If you haven’t read Lewis Carroll’s Alice’s Adventures in Wonderland, it is a difficult text to get through although it is considered a children’s story.  I made the executive decision to just focus on the first book, and not Through the Looking Glass due to the level of difficulty in analysis for 8th graders.  In order to ease the text reading experience, I used a combination of The Annotated Alice and the audio version played through my smartboard.  My students would listen, follow along in the text, and take notes on a Google Doc entitled:  Exploring Literary Elements Through Wonderland.  I designed this document using the principles from Smith & Wilhelm’s Fresh Takes on Teaching Literary Elements.  I wish I had video of this part of the project…students were actively reading and engaged in the text.  They were listening and then following the annotations in the text while noting their own analysis in Google Docs.  I was asking them to look at literature in a way they were not used to, but they took the challenge by choosing a character to focus on, noting setting as physical, temporal, & social/psychological, examining third person limited omniscient point of view, searching for themes and big pictures, and finding sense in the nonsense of Carroll’s poetry.  My students became literary detectives…searching for meaning and clues in the text…they were analyzing literature!

The next part was really driven by my students.  They wanted to watch the movie they were so familiar with.  They sat and watched (and sang along) as they looked for similarities and differences between the text and the movie using this Google Doc.  I would laugh as they would yell at the screen that a part wasn’t in the book or the movie wasn’t following the text!  Some students even had the text in front of them as they tried to follow along.

I decided to make their final project…a digital essay…their final exam.  I gave them the assignment 2 weeks before the final and allowed them to prep for it in any way they needed to.  The digital essay is outlined here.  On the final exam day, they would have an hour and a half to compose their essay on their individual pages within the Google Site for the project.  For most, it meant they were putting together pieces they had been working on for the past two weeks.  Preparation was the key to pulling this off in a short time period.  What I got as a final product astounded me…I had pages of items that looked and read like Wikipedia entries that were dynamic visually with images and video.  The pages made note of references for books, movies, images, and video.  My students did it…they learned how to analyze literature, movies, and created a digital essay to authentically express their knowledge.

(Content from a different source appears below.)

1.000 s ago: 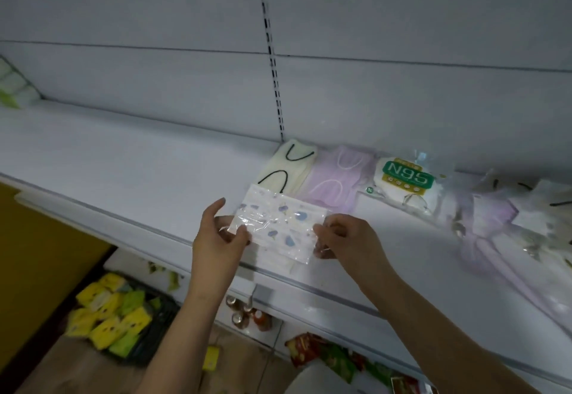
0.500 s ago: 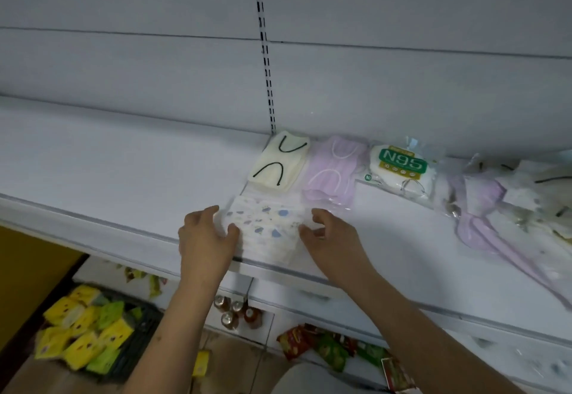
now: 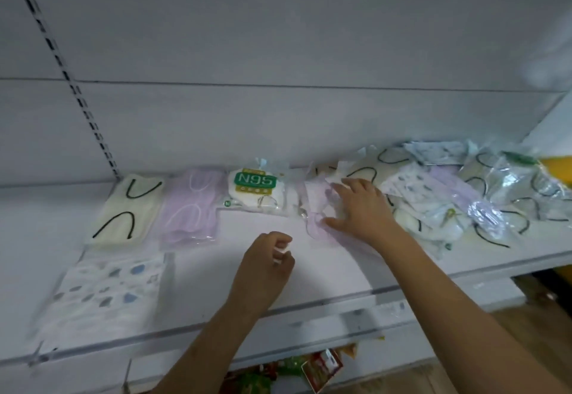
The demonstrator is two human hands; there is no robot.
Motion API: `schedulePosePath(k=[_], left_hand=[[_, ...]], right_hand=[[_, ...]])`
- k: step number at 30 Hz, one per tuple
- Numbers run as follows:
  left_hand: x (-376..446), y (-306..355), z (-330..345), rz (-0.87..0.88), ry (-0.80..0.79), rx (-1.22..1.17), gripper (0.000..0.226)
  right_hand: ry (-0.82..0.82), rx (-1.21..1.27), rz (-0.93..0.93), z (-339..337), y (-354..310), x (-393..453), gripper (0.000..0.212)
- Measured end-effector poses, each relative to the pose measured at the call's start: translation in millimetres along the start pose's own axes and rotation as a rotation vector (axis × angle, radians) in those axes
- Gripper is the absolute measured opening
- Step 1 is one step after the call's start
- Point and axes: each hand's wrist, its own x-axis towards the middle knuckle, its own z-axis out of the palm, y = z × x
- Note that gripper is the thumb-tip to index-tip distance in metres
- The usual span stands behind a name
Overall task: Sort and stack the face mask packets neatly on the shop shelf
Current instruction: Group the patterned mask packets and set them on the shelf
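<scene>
On the white shelf (image 3: 325,273) four packets lay sorted at the left: a cream one (image 3: 125,212), a lilac one (image 3: 190,208) and an N95 one (image 3: 255,189) in a row at the back, and a patterned one (image 3: 105,291) in front near the edge. The right hand (image 3: 360,211) lay with fingers spread on a loose lilac packet (image 3: 318,208) at the near edge of the unsorted heap (image 3: 448,192). The left hand (image 3: 266,263) hovered over bare shelf, fingers loosely curled; whether it pinched anything I could not tell.
</scene>
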Motion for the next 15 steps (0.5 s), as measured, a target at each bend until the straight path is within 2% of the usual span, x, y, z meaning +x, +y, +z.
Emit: schedulePosePath(k=[2, 4, 5, 7, 9, 11, 15], left_hand=[[9.9, 2.8, 13.6, -0.052, -0.035, -0.005, 0.029], [19.3, 5.8, 20.5, -0.093, -0.028, -0.013, 0.028], [23.6, 7.3, 22.7, -0.105, -0.023, -0.015, 0.027], [31.7, 11.2, 26.2, -0.112, -0.015, -0.003, 0.026], [40.6, 16.0, 29.8, -0.124, 0.006, -0.009, 0.024], [49.9, 22.0, 34.6, -0.146, 0.028, -0.080, 0.020], [68.7, 42.1, 47.4, -0.167, 0.049, -0.245, 0.016]], right_hand=[[-0.010, -0.032, -0.044, 11.7, 19.1, -13.1, 0.063], [0.082, 0.013, -0.063, 20.3, 36.8, -17.8, 0.035], [0.144, 0.065, -0.065, 22.4, 43.9, -16.4, 0.028], [0.279, 0.233, -0.036, 20.7, 52.1, -11.8, 0.019], [0.347, 0.368, 0.034, 13.9, 54.3, -9.3, 0.017], [0.351, 0.431, 0.060, 7.3, 55.5, -8.3, 0.020], [0.296, 0.487, 0.043, 6.1, 55.8, -15.5, 0.009]])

Click the image below to go to our class digital essay Google Site:

Down The Rabbit Hole

Click below to see an exemplary digital essay from the project:

Corinne   Down The Rabbit Hole

Now it is time for me to reflect on this project.  I want to take what worked best and improve upon it next year, and I want to examine potential pitfalls with upcoming classes.  I’m excited to see how next year’s class will approach learning in the digital rabbit hole!